INSTRUCTIONS FOR THE TASK:
Copy every line of the data exactly, leaving nothing out.
INPUT DATA START
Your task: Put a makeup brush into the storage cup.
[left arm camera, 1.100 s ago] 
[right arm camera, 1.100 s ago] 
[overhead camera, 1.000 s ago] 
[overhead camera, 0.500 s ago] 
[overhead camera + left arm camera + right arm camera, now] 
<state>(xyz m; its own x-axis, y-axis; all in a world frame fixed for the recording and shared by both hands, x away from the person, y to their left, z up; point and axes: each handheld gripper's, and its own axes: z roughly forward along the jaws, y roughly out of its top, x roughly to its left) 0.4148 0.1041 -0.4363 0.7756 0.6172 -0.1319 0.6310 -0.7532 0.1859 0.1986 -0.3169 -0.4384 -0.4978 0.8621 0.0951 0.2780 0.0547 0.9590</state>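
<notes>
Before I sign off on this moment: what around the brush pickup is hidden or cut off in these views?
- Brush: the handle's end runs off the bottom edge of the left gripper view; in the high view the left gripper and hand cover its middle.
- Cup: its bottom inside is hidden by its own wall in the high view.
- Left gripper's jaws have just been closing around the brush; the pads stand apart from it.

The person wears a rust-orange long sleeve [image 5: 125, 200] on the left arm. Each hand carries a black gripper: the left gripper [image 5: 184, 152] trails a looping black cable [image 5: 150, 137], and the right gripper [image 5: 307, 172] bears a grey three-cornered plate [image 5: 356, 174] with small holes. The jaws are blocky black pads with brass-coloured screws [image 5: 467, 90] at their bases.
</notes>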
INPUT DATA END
EXERCISE OUTPUT:
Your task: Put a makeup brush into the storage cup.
[left arm camera, 1.100 s ago] 
[right arm camera, 1.100 s ago] 
[overhead camera, 1.000 s ago] 
[overhead camera, 0.500 s ago] 
[overhead camera + left arm camera + right arm camera, now] 
<state>(xyz m; its own x-axis, y-axis; all in a world frame fixed for the recording and shared by both hands, x away from the person, y to their left, z up; point and axes: each handheld gripper's, and its own axes: z roughly forward along the jaws, y roughly out of its top, x roughly to its left) 0.4148 0.1041 -0.4363 0.7756 0.6172 -0.1319 0.6310 -0.7532 0.1859 0.1986 -0.3169 -0.4384 -0.4978 0.8621 0.0951 0.2780 0.0547 0.9590</state>
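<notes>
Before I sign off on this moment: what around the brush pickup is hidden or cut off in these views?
- Brush: the handle's end runs off the bottom edge of the left gripper view; in the high view the left gripper and hand cover its middle.
- Cup: its bottom inside is hidden by its own wall in the high view.
- Left gripper's jaws have just been closing around the brush; the pads stand apart from it.

The person wears a rust-orange long sleeve [image 5: 125, 200] on the left arm. Each hand carries a black gripper: the left gripper [image 5: 184, 152] trails a looping black cable [image 5: 150, 137], and the right gripper [image 5: 307, 172] bears a grey three-cornered plate [image 5: 356, 174] with small holes. The jaws are blocky black pads with brass-coloured screws [image 5: 467, 90] at their bases.
</notes>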

Here the output is complete.